To Sigg, the key to a successful digital transformation is the ability to meet the needs of the business. That may sound obvious, but it’s really difficult for digital developers to achieve, because their expertise is in development, not business. 

Most business applications are built or customized in a way that requires in-depth knowledge of a programming language. Writing code in these languages is difficult. More than 90 percent of the time and effort goes into developing a first prototype. 

But once the end users begin experimenting with a prototype, they often point out issues and edge cases that are familiar to them, but never mentioned in the scope of work. 

Quite often, these issues put development teams back to square one, requiring them to re-do hundreds of hours of work. Some companies just abandon the effort at first failure, or ignore their employees’ concerns. 

GeneXus is designed to let teams work at a higher level. Users establish a set of specifications, and code is generated automatically. 

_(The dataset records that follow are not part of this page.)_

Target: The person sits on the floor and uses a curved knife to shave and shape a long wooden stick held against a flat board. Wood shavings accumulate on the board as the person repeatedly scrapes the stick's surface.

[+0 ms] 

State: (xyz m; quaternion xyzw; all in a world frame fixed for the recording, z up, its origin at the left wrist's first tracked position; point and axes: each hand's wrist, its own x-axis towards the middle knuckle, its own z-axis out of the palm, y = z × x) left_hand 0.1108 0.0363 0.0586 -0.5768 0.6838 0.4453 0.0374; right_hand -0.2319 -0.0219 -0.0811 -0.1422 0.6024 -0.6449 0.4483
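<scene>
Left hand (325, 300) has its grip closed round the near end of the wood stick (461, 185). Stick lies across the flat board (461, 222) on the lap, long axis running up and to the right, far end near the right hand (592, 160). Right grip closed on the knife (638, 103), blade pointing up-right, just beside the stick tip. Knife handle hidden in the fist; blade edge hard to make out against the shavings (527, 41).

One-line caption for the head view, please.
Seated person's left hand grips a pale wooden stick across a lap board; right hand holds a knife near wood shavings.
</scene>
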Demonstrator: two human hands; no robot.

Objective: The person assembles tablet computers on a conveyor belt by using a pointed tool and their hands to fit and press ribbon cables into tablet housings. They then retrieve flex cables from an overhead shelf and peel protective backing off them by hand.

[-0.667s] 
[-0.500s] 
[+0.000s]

“We can rapidly develop a prototype and show it to an end-user for immediate feedback. That gets us tremendous buy-in,” Sigg said. “We’ve often gone down the wrong path, everybody has. But we’ve always recovered.” 

According to Sigg, GeneXus lets his team develop applications five times faster than he could with traditional development workflows. Maintenance is 10 times faster. 

And it allows his firm to supply that speed with a relatively small team. A conventional application development team might have experts in C# and Java, and visual languages for the user interface. 

“There’s no way a development shop can begin to have the skills to address all of these different technologies,” Sigg said. “GeneXus is all about the future. They have the skills, we can leverage that with a small team.”